-- Activity --
Filter the material below so that only lines containing "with" remain.

-- Recorded data --
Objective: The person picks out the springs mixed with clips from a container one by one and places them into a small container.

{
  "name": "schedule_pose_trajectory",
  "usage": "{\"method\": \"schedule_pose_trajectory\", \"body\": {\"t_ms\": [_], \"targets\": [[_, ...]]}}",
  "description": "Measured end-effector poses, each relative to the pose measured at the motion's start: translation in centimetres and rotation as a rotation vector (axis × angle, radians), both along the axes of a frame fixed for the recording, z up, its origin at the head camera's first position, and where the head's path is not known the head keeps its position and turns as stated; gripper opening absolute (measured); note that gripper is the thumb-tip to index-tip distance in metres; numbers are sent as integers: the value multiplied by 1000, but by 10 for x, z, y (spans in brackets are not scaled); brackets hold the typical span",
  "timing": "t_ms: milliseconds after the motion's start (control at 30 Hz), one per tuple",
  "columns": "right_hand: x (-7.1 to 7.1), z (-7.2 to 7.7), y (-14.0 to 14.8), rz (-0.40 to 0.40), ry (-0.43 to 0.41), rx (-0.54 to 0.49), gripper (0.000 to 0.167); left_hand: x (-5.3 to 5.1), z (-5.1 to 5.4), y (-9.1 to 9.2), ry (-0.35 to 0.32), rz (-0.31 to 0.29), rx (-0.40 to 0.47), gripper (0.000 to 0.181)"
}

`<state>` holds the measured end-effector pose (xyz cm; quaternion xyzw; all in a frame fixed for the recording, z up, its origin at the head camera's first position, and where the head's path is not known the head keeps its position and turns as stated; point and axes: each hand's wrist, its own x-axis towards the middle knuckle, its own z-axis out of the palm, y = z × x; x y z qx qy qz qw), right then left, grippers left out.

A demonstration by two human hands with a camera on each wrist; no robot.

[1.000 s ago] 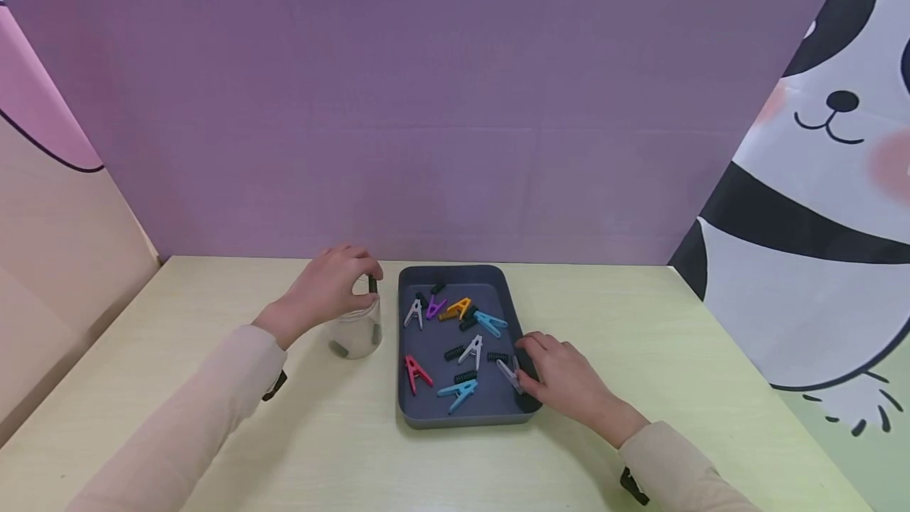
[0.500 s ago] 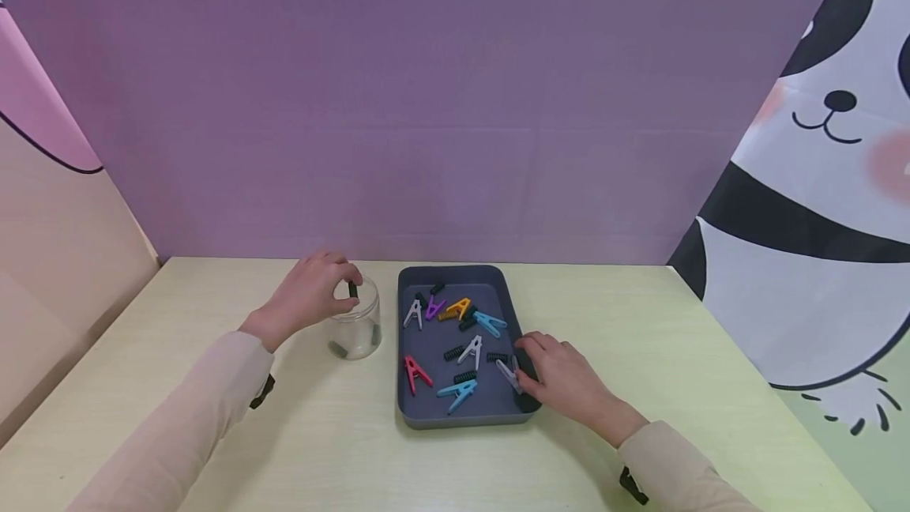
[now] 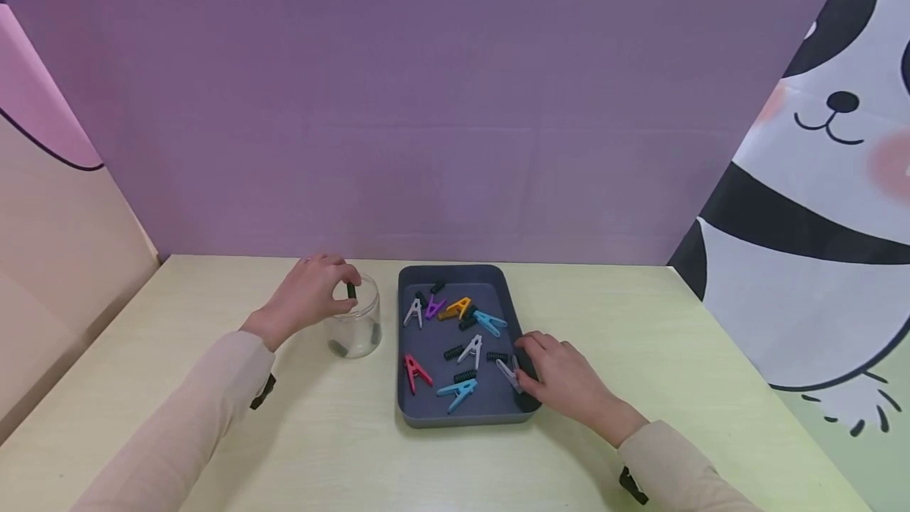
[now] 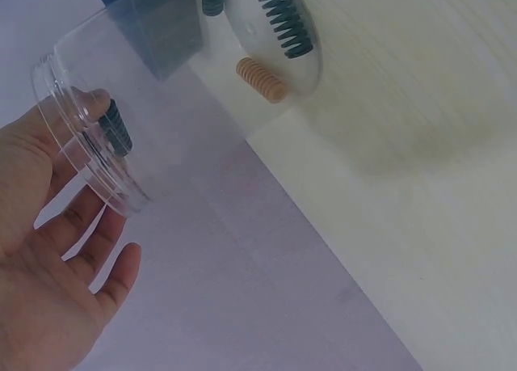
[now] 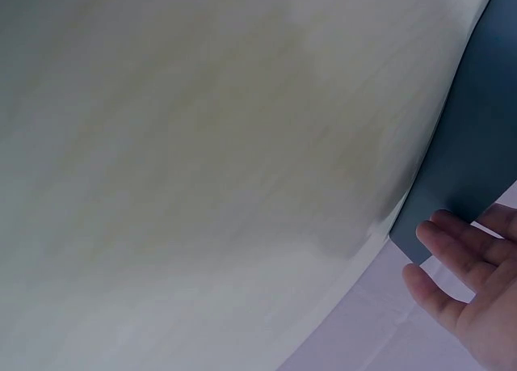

-- Response to this exercise --
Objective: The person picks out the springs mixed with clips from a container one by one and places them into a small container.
A demonstration by two human hands with a camera on each wrist; no robot.

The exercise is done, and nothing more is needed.